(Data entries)
######
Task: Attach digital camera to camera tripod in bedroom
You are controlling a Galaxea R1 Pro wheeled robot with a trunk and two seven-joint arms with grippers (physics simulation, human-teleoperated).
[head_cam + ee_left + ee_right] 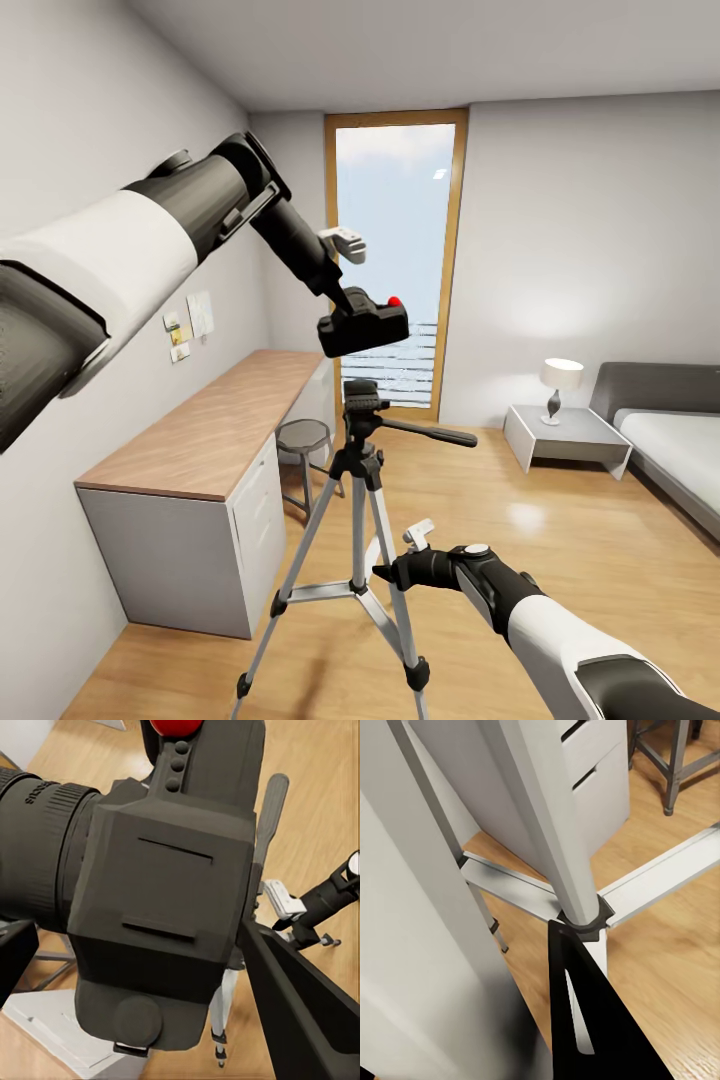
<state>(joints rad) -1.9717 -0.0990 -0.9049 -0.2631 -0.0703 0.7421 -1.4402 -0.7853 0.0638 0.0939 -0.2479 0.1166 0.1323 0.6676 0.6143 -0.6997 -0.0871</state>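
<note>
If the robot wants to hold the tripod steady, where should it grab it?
Probably the centre column of the camera tripod, just above the black collar where the braces meet. It is straight, upright and thin enough for fingers to close around. Come from the robot's right side, level, where the right gripper already is.

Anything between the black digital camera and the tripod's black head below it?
Nothing: in the head view, open air separates the black digital camera from the tripod's black head.
</note>
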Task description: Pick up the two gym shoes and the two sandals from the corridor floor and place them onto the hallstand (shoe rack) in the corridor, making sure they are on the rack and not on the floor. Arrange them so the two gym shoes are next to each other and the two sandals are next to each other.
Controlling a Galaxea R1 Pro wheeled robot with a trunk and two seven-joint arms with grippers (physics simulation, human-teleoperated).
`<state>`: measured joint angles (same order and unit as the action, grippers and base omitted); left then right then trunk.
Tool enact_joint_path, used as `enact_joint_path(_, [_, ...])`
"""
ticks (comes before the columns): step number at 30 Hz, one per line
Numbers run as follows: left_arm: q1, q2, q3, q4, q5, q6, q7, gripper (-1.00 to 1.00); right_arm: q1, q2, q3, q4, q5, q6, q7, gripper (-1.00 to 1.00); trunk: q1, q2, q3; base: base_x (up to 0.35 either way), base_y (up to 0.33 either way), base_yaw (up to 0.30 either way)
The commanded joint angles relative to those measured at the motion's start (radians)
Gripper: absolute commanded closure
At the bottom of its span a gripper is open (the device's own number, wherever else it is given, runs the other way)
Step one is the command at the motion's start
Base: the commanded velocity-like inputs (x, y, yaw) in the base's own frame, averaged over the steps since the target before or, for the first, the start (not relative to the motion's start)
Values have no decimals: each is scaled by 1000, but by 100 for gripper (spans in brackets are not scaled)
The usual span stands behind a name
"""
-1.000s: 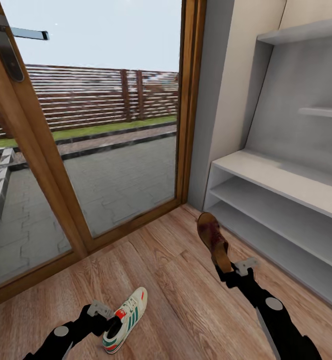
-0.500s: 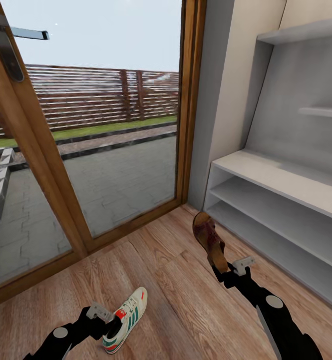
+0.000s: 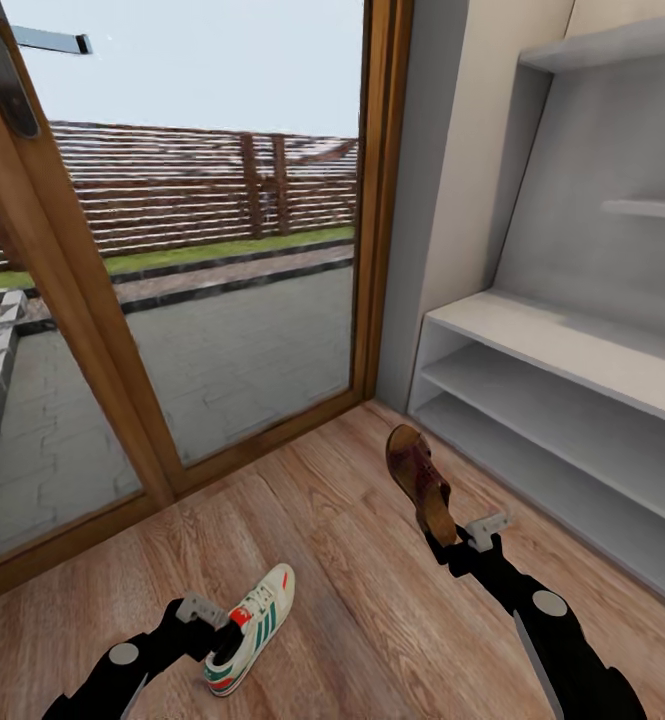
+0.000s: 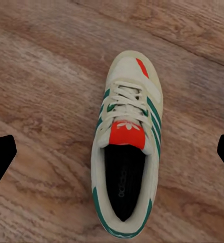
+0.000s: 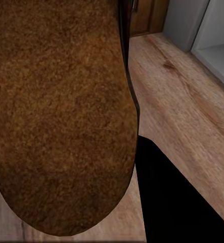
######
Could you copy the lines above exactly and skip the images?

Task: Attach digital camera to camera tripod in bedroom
You are controlling a Galaxea R1 Pro wheeled robot with a trunk and two seven-joint arms with grippers (physics simulation, human-teleoperated).
[head_cam + ee_left + ee_right] 
<state>(joints rad) -1.9717 -0.0990 -0.9049 -0.2631 -0.0703 0.7421 -1.4402 -0.7853 0.0638 0.0939 -0.2479 0.1166 0.1323 0.6676 0.6143 -0.6997 -0.0871</state>
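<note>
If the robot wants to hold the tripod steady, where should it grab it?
Probably the centre column of the camera tripod, just above the black collar where the braces meet. It is straight, upright and thin enough for fingers to close around. Come from the robot's right side, level, where the right gripper already is.

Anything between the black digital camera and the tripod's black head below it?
Nothing: in the head view, open air separates the black digital camera from the tripod's black head.
</note>
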Task description: Pick up the two gym shoes and the two sandals from the corridor floor and place them onto the hallstand (shoe rack) in the corridor, making sure they are on the rack and not on the floor. Arrange them so the two gym shoes are next to each other and the two sandals are next to each other.
Controlling a Galaxea R1 Pro wheeled robot with a trunk and two seven-joint arms with grippers (physics simulation, human-teleoperated).
`<state>`: measured joint angles (same order and unit as the action, grippers and base omitted); left then right then trunk.
Tool enact_joint_path, used as `enact_joint_path(_, [_, ...])`
"""
ticks (comes before the columns): step number at 30 Hz, one per line
Numbers run as follows: left_arm: q1, q2, q3, q4, q5, q6, q7, gripper (-1.00 to 1.00); right_arm: q1, q2, q3, q4, q5, q6, q7, gripper (-1.00 to 1.00); trunk: q1, q2, q3; base: base_x (up to 0.35 either way), base_y (up to 0.33 either way), base_yaw (up to 0.30 either way)
The commanded joint angles relative to those measured at the motion's start (radians)
Gripper: absolute commanded closure
At the bottom of its span a gripper is open (the device's own number, wherever else it is given, runs the other way)
Step one is the command at the motion's start
Base: the commanded velocity-like inputs (x, y, yaw) in the base's own frame, averaged over the steps since the target before or, for the first, the start (not relative to the motion's start)
Values have no decimals: each is scaled by 1000, but by 100 for gripper (spans in brackets are not scaled)
The usual span stands behind a name
"""
-1.000s: 
-0.500s: 
+0.000s: 
+0.000s: 
+0.000s: 

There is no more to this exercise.